A total of 4,105 disease genes were screened out based on the GeneCards database, 1,159 disease genes were screened out based on the DisGeNET database, and 20 disease genes were screened out based on the OMIM database. All disease genes were summarized and removed to obtain 4,402 disease targets for IS (Figure 1A)

Figure 1.

Overlapped Terms-based Analysis. (A) Disease Targets of IS. (B) Potential Targets of HGWD in the Treatment of IS.

Potential Targets of HGWD in the Treatment of IS

Based on the SwissTargetPrediction database, 227 active components were predicted, and the possibility of > 0.5 targets was screened. Combined with the relevant targets obtained from the TCMSP database, all the targets were summarized and deweighted, and a total of 354 component target genes were obtained. The intersection of disease targets and predicted targets of active components were obtained by Venn diagram, and a total of 253 intersection gene targets were obtained (Figure 2B). These targets were potential targets of HGWD in the treatment of IS.

Figure 2.

PPI Network Diagram of Potential Targets.

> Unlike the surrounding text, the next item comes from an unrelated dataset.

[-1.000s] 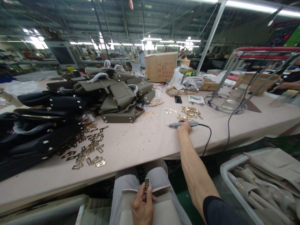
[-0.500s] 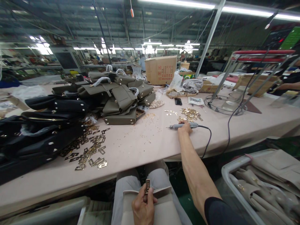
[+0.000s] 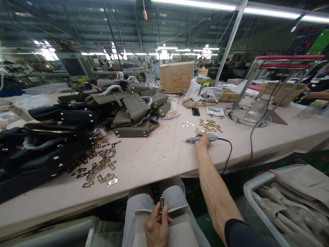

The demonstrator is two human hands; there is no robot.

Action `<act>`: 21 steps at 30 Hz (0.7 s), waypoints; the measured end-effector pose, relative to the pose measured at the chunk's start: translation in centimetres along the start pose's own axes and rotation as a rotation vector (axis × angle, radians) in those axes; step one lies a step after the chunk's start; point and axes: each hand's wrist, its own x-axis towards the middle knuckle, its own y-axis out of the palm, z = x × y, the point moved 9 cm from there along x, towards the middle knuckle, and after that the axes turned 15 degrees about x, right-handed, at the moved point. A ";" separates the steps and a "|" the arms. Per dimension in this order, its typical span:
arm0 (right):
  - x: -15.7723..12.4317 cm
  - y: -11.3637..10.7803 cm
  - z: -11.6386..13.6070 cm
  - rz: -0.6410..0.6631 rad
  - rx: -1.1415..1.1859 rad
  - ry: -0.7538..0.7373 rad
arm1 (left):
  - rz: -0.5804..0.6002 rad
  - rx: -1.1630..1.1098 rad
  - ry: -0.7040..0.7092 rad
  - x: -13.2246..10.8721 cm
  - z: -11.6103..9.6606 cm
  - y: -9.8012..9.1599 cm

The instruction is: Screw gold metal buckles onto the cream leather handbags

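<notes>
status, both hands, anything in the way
Left hand pinching metal plate over beige piece. Right hand on grey tool. Cord looping over table edge.

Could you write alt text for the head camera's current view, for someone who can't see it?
The wearer's left hand holds a small metal plate, with a beige panel across the lap; the right hand grasps a grey corded tool at a table. Black bags and olive bags lie piled at left, near loose metal plates.

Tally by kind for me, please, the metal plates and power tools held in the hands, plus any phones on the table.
Metal plate, in left hand: 1
Grey power tool, in right hand: 1
Black phone, on table: 1
Total: 3
</notes>
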 end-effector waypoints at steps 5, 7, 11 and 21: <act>-0.2 -0.6 0.7 -0.086 0.037 -0.106 | -0.012 0.001 0.017 0.0 0.2 0.0; -0.2 -0.6 0.7 -0.101 0.035 -0.116 | -0.018 -0.005 0.014 0.0 0.4 0.0; -0.1 -0.7 0.6 -0.121 0.031 -0.117 | -0.022 -0.010 0.009 0.0 0.5 -0.1; -1.1 -0.5 1.1 -0.125 0.054 -0.078 | 0.023 -0.018 -0.004 -0.1 1.2 0.3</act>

PPI Network Diagram of Active Ingredient Targets

The 253 targets obtained by intersection were input into the STRING database to construct the target-protein interaction network, and the PPI network diagram of potential targets was obtained with medium confidence > 0.7 (Figure 2). The detailed information on the network diagram is shown in Table 2. Then, Cytoscape 3.9.1 software was used to analyze the importance of network nodes based on the degree value of topology parameters, and Cytohubba plug-in was used to screen the top 20 core targets of diseases (TP53, JUN, MYC, AKT1, CCND1, SRC, EGFR, PTEN, CTNNB1, HIF1A, EGF, VEGFA, ESR1, HSP90AA1, FOS, CASP3, AR, IL6, IL1B, and CXCL8), as shown in Figure 3.

Table 2.

The Information of Potential Targets and Core Components.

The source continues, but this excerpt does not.